As described earlier, localizer nodes are transceivers that determine their position in the network by communicating with other localizers placed in a 10- to 20-meter radius in every direction. By forming a mesh network, the devices talk to each other instead of a central base station, sending packets for one another along routes that are recalculated every few milliseconds to find the fastest path.
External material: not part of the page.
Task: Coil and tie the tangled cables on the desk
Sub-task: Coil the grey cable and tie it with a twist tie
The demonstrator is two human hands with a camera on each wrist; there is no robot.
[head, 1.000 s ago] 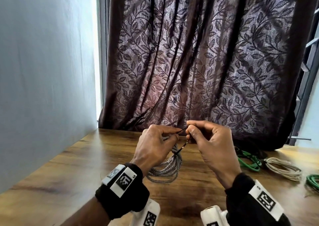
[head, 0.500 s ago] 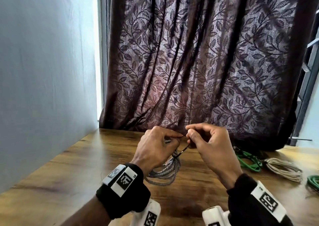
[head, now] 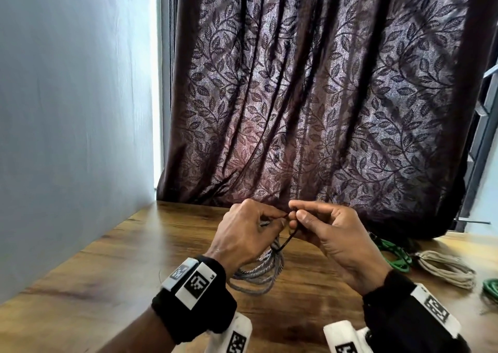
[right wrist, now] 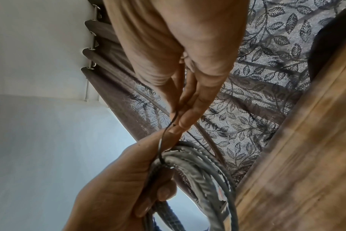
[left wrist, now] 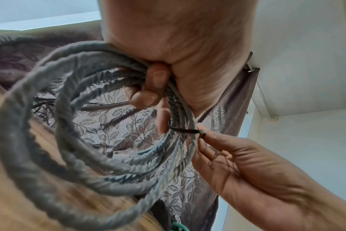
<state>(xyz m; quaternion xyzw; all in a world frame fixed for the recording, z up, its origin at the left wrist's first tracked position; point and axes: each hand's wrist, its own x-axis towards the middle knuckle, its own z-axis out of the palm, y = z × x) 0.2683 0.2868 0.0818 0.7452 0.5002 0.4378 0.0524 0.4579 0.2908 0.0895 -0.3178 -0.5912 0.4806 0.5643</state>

Unlike the sensor networks based on various flavors of IEEE 802.11 (Wi-Fi) and IEEE 802.15.4 (ZigBee) that are now becoming ubiquitous in developed countries, Aether Wire's networks rely on low-frequency ultrawideband. While traditional narrowband radio communications transmit data by modulating sinusoidal waves and emitting a great deal of power in a narrow band of frequencies, ultrawideband transmitters blast low-power streams of pulses at a rate of 40 million to a billion times per second over a broad swath--at least 500 megahertz--of spectrum. Information is impressed onto the pulse train by varying the amplitude, spacing, polarity, or duration of the individual pulses in the train.

In Vinge's world, localizers serve a variety of functions. They precisely steer lasers that send and receive data to and from people and devices at tremendously high rates over the Internet. Localizer nodes can also be integrated with just about any kind of sensor imaginable, including the hundreds of cameras embedded at Fairmont High School, which Mike and his friends tap into to peer over a classmate's shoulder or to locate one another across campus.